▸ **EXERCISE DATA**

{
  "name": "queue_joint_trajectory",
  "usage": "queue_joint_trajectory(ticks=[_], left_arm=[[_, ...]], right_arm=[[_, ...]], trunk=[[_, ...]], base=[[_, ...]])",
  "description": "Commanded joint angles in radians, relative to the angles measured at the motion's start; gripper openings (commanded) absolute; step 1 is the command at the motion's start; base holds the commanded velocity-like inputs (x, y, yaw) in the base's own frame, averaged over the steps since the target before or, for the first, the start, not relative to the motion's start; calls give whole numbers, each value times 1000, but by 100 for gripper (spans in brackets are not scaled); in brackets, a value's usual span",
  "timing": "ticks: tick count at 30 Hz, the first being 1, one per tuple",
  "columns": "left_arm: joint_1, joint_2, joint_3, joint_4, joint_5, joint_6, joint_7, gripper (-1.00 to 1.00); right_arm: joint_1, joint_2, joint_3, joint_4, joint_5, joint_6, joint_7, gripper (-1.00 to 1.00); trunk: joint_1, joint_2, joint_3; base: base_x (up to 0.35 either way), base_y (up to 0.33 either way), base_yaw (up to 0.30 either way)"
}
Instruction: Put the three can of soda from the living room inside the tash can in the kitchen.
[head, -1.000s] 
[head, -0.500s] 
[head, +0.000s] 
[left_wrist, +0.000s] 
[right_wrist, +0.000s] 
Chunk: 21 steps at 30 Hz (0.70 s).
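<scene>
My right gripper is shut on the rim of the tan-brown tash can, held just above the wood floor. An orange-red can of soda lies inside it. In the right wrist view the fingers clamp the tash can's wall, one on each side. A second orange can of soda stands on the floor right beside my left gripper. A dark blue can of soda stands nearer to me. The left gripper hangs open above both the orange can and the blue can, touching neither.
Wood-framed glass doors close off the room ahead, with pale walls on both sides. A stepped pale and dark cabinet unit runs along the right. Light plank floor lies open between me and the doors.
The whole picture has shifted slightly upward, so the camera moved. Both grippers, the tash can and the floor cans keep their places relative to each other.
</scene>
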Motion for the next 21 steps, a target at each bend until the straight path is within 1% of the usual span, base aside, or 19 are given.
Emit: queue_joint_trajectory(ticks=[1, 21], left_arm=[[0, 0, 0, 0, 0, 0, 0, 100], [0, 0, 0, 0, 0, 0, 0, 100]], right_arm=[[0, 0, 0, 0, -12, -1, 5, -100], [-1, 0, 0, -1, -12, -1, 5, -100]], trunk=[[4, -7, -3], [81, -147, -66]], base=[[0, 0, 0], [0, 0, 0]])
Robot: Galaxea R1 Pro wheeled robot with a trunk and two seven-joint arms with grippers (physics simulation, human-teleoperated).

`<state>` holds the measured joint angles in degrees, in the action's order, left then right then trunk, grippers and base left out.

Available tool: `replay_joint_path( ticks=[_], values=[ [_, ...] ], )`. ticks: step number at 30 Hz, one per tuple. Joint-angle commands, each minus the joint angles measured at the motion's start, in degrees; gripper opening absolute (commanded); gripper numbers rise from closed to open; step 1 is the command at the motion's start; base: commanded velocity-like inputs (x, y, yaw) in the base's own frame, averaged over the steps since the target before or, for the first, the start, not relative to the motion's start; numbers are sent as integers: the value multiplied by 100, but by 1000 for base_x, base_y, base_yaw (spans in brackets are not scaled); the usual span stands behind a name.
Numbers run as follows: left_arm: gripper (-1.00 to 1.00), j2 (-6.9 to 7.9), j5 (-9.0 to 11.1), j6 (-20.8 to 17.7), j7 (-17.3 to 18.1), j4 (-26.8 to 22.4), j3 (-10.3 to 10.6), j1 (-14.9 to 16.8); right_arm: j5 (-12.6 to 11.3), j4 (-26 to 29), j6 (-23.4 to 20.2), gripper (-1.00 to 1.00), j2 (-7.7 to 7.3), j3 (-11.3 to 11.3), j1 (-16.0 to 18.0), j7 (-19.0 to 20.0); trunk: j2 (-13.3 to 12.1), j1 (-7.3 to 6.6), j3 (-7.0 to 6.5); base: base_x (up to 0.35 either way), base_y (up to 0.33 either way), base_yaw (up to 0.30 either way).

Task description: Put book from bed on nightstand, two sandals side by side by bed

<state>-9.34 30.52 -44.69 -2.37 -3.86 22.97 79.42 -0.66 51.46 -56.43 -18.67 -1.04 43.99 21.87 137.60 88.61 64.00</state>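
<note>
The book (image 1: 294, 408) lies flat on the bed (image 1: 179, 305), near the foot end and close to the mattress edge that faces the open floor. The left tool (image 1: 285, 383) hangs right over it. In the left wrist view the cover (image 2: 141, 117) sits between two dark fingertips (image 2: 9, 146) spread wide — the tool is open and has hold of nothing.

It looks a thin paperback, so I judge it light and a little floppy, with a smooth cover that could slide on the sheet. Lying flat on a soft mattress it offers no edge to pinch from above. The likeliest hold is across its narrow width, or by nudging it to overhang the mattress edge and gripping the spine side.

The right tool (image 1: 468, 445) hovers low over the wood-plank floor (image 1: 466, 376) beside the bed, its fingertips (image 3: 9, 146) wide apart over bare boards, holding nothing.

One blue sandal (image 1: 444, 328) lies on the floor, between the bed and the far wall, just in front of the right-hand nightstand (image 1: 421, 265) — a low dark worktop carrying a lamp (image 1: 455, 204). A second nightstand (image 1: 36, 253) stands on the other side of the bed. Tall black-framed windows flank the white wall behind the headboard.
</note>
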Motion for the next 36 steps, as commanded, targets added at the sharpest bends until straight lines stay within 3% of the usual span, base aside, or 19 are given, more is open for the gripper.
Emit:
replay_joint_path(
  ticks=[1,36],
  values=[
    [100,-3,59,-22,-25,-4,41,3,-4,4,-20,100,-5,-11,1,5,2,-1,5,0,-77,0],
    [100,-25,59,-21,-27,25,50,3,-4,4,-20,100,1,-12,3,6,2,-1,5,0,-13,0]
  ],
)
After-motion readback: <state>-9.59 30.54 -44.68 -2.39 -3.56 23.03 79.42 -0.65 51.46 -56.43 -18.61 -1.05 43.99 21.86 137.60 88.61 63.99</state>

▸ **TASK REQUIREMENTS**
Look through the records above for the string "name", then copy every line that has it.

▸ **RESPONSE**
  "name": "queue_joint_trajectory",
Available tool: `replay_joint_path( ticks=[_], values=[ [_, ...] ], )`. ticks: step number at 30 Hz, one per tuple. Joint-angle commands, each minus the joint angles measured at the motion's start, in degrees; gripper opening absolute (commanded); gripper numbers rise from closed to open; step 1 is the command at the motion's start; base: commanded velocity-like inputs (x, y, yaw) in the base's own frame, averaged over the steps since the target before or, for the first, the start, not relative to the motion's start; numbers are sent as integers: the value multiplied by 100, but by 1000 for base_x, base_y, base_yaw (spans in brackets are not scaled); the usual span stands behind a name.

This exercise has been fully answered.